- WHAT YOU HAVE TO DO -
Character for character, write out the data below.
• • • • •
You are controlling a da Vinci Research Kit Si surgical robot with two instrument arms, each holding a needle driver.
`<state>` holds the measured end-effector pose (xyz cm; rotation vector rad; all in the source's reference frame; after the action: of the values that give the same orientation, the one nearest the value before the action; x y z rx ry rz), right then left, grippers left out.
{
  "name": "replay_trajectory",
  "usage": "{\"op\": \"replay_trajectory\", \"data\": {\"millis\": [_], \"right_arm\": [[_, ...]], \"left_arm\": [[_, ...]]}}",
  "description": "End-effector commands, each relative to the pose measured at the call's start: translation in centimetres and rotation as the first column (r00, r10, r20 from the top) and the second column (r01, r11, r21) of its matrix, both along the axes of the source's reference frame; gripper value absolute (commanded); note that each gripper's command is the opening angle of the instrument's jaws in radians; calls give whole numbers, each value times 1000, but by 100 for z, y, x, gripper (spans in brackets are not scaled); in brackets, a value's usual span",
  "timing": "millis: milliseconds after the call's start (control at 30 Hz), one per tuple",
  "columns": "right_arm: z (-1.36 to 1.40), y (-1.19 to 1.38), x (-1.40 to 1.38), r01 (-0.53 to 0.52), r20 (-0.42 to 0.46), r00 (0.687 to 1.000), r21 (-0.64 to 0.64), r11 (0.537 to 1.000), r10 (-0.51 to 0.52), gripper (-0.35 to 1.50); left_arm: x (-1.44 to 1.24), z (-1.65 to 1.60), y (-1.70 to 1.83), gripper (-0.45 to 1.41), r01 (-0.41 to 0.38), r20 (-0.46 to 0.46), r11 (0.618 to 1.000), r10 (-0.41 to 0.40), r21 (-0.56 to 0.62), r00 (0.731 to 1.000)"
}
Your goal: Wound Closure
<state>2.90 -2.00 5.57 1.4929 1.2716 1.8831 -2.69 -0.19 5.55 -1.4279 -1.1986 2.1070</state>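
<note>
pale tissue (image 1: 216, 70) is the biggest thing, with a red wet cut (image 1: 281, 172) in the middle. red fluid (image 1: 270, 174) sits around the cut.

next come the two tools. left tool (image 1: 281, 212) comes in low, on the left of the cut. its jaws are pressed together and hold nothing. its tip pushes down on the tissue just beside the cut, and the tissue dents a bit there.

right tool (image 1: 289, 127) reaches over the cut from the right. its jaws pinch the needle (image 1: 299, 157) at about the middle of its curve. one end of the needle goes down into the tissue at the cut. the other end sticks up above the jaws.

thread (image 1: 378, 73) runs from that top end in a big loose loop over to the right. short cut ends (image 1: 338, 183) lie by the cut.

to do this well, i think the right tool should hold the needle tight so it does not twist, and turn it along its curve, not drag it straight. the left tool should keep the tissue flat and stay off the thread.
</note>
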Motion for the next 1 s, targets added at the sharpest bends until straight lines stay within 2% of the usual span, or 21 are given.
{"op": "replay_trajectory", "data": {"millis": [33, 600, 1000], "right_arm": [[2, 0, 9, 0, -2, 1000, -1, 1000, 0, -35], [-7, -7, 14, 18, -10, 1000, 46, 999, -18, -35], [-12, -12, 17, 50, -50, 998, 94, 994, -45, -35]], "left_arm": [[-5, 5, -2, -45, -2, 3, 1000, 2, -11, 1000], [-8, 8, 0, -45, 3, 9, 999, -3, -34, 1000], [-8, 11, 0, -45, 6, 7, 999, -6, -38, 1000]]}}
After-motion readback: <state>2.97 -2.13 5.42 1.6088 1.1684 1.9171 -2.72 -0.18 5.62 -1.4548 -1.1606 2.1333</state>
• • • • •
- EXPECTED ANSWER -
You are controlling a da Vinci Research Kit Si surgical robot with two instrument arms, each holding a needle driver.
`<state>` holds the measured end-effector pose (xyz cm; rotation vector rad; all in the source's reference frame; after the action: of the values that give the same orientation, the one nearest the value before the action; x y z rx ry rz), right then left, grippers left out.
{
  "name": "replay_trajectory",
  "usage": "{\"op\": \"replay_trajectory\", \"data\": {\"millis\": [_], \"right_arm\": [[_, ...]], \"left_arm\": [[_, ...]]}}",
  "description": "End-effector commands, each relative to the pose measured at the call's start: translation in centimetres and rotation as the first column (r00, r10, r20 from the top) and the second column (r01, r11, r21) of its matrix, both along the axes of the source's reference frame; gripper value absolute (commanded); note that each gripper's command is the opening angle of the instrument's jaws in radians; calls give whole numbers, each value times 1000, but by 100 for z, y, x, gripper (spans in brackets are not scaled); in brackets, a value's usual span",
  "timing": "millis: milliseconds after the call's start (control at 30 Hz), one per tuple",
  "columns": "right_arm: z (-1.36 to 1.40), y (-1.19 to 1.38), x (-1.40 to 1.38), r01 (-0.53 to 0.52), r20 (-0.42 to 0.46), r00 (0.687 to 1.000), r21 (-0.64 to 0.64), r11 (0.537 to 1.000), r10 (-0.51 to 0.52), gripper (-0.35 to 1.50); left_arm: x (-1.44 to 1.24), z (-1.65 to 1.60), y (-1.70 to 1.83), gripper (-0.45 to 1.41), r01 (-0.41 to 0.38), r20 (-0.46 to 0.46), r11 (0.618 to 1.000), r10 (-0.41 to 0.40), r21 (-0.56 to 0.62), r00 (0.731 to 1.000)"
}
Your goal: Wound Closure
<state>2.90 -2.00 5.57 1.4929 1.2716 1.8831 -2.69 -0.19 5.55 -1.4279 -1.1986 2.1070</state>
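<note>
pale tissue (image 1: 216, 70) is the biggest thing, with a red wet cut (image 1: 281, 172) in the middle. red fluid (image 1: 270, 174) sits around the cut.

next come the two tools. left tool (image 1: 281, 212) comes in low, on the left of the cut. its jaws are pressed together and hold nothing. its tip pushes down on the tissue just beside the cut, and the tissue dents a bit there.

right tool (image 1: 289, 127) reaches over the cut from the right. its jaws pinch the needle (image 1: 299, 157) at about the middle of its curve. one end of the needle goes down into the tissue at the cut. the other end sticks up above the jaws.

thread (image 1: 378, 73) runs from that top end in a big loose loop over to the right. short cut ends (image 1: 338, 183) lie by the cut.

to do this well, i think the right tool should hold the needle tight so it does not twist, and turn it along its curve, not drag it straight. the left tool should keep the tissue flat and stay off the thread.
</note>
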Motion for the next 1 s, targets added at the sharpest bends until straight lines stay within 2% of the usual span, or 21 are given.
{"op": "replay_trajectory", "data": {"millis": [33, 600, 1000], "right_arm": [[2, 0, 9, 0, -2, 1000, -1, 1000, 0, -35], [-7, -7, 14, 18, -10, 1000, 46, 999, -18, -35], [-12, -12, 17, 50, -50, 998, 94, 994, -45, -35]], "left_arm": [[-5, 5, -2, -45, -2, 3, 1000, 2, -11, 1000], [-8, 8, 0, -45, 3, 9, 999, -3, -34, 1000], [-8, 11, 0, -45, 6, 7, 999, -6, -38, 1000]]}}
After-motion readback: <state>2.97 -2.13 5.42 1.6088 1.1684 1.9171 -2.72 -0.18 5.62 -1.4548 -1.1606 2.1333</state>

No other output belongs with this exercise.